DataScience

The DataScience@UL-FRI Project Competition is an annual competition whose main goal is to connect students, academics, and industry. Over the course of a semester teams of students work on real-world data science problems guided by co-supervisors from academia and industry. The best teams are invited to present their work at the competition finals. The competition allows companies to showcase their challenges to academics and gives students the opportunity to gain hands-on experience in a structured but fun way.

All students that are interested in competing in the 2025 edition of the Data Science @ FRI Project Competition, are invited to the event’s introduction meeting that will take place on 17. 1. 2025 at 12:00 over Zoom (https://uni-lj-si.zoom.us/j/96173479617).

Topics for Project Competition 2025

ZCAM

Tampered image detection

As more and more business move to the digital space it is getting very important to have robust techniques for validating various documents and images that get sent via digital channels. The most important things is detecting whether these documents and images (e.g., ID photos, incurance damage photos …) are genuine and have not been tampered with. By tampering we here mean that the original document or image was later changed with the help of a piece of software (e.g., Photoshop) and does not fully represent reality. This is especialy important for very senstivive industries, such as insurance where clients claiming insurance might want do trick the insurance company (Zurich Insurance in our case) by providing fradulent tampered images of the damage.

The goal of this task is thus to develop a machine learning approach for tampered image detection in order to prevent such fraud. At ZCAM, they identified some tools that look promising. In the first phase of the project, ZCAM engineers will present to you the background along with tools and approaches that look promising. You will then expand this set of tools by performing an additional search of the literature. Next, you will have to evaluate the approaches and find those that are suitable for their use case (perform well and allow commercial use). A core part of the approach are computer vision techniques for identifying and verifying the authenticity of digital images in order to determine if they have been manipulated or altered in any way.

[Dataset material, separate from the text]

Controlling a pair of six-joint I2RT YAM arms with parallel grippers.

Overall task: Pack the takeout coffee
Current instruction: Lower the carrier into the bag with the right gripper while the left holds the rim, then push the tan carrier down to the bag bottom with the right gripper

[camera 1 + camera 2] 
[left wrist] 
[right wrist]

Keywords: computer vision, fraud detection, insurance, image tampering

Getting reliable confidence scores for transformers

At ZCAM, they are currently working on several projects aimed at automating various back-end processes using transformer-based models. These processes primarily involve operations on diverse document types. Despite automation, human involvement remains integral as a validator of the models’ outputs. By improving their ability to assess the quality and reliability of model predictions, they could significantly accelerate these workflows and, in some cases, potentially eliminate the need for human intervention entirely. The primary focus of this project is to explore methods for obtaining reliable confidence scores in transformer-based models, with applications tailored to our specific challenges. Key research questions include:

How can we derive robust probabilistic confidence scores that accurately reflect a model’s certainty in its predictions, especially for text-based inputs? Current confidence measures often fail to align with real-world reliability, necessitating the exploration of innovative techniques.
Transformer models frequently overestimate their prediction quality. What strategies or calibration techniques can ensure that confidence scores genuinely reflect the likelihood of correctness?
In scenarios where no clear or correct answer exists, how should models convey uncertainty? This aspect is critical for fostering trust in model outputs, particularly in high-stakes applications.
For tasks such as multi-label classification or text generation, how can we develop a single, interpretable confidence score that captures the overall reliability of the model’s outputs? This is especially relevant for complex tasks requiring nuanced judgment.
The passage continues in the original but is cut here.